Reproduce verbatim only the line that holds "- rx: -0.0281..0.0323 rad" and the lines that follow it to the end of the listing.

● ● ● ● ● ● ●

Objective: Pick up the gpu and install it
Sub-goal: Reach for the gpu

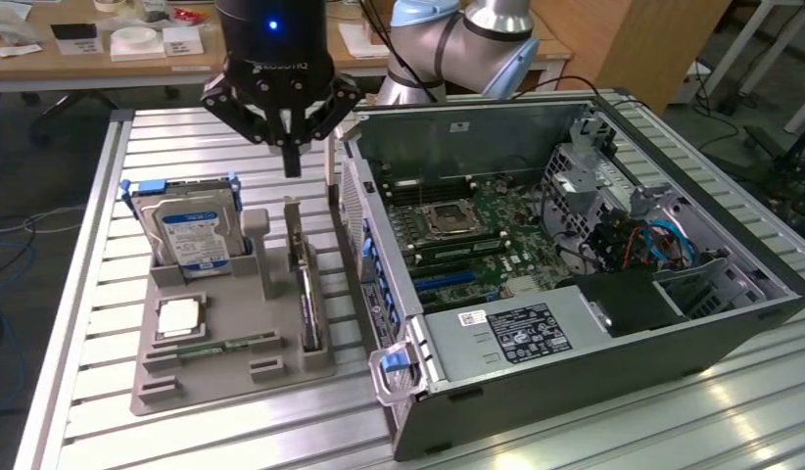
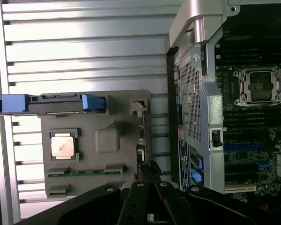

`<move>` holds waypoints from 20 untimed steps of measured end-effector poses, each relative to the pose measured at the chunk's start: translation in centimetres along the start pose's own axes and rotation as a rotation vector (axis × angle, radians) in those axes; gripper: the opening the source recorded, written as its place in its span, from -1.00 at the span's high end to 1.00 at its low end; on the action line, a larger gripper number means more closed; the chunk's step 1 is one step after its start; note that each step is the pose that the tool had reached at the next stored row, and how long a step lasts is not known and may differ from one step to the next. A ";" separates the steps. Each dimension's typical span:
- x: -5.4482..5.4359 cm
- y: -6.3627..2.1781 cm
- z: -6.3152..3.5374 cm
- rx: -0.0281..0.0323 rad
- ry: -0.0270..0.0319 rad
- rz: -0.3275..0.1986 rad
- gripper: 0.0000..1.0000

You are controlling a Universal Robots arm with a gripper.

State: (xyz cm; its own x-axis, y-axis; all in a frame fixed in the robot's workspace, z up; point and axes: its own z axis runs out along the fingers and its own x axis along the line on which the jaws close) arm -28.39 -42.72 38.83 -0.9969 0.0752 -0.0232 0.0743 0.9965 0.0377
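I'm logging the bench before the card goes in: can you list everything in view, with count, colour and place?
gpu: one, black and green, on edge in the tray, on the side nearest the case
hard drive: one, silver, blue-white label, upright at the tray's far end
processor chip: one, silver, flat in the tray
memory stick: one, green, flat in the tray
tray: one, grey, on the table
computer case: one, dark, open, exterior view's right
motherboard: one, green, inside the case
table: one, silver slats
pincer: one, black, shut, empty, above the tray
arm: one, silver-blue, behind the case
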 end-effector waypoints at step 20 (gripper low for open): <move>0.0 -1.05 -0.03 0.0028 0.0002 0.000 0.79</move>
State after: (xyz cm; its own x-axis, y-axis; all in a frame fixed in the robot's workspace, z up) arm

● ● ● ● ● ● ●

▶ [Answer for this exercise]:
- rx: -0.0281..0.0323 rad
- ry: -0.0270..0.0319 rad
- rz: -0.3275..0.1986 rad
- gripper: 0.0000..1.0000

You are controlling a Universal Robots arm with a gripper.

State: (xyz cm; its own x-axis, y-axis; all in a frame fixed in the robot's workspace, z up; point and axes: its own z axis runs out along the fingers and its own x axis along the line on which the jaws close) arm -28.39 -42.72 38.83 -0.9969 0.0752 -0.0232 0.0743 0.9965 0.0377
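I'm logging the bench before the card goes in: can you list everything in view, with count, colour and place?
gpu: one, black and green, on edge in the tray, on the side nearest the case
hard drive: one, silver, blue-white label, upright at the tray's far end
processor chip: one, silver, flat in the tray
memory stick: one, green, flat in the tray
tray: one, grey, on the table
computer case: one, dark, open, exterior view's right
motherboard: one, green, inside the case
table: one, silver slats
pincer: one, black, shut, empty, above the tray
arm: one, silver-blue, behind the case
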 end-effector waypoints at step 20 (gripper low for open): <move>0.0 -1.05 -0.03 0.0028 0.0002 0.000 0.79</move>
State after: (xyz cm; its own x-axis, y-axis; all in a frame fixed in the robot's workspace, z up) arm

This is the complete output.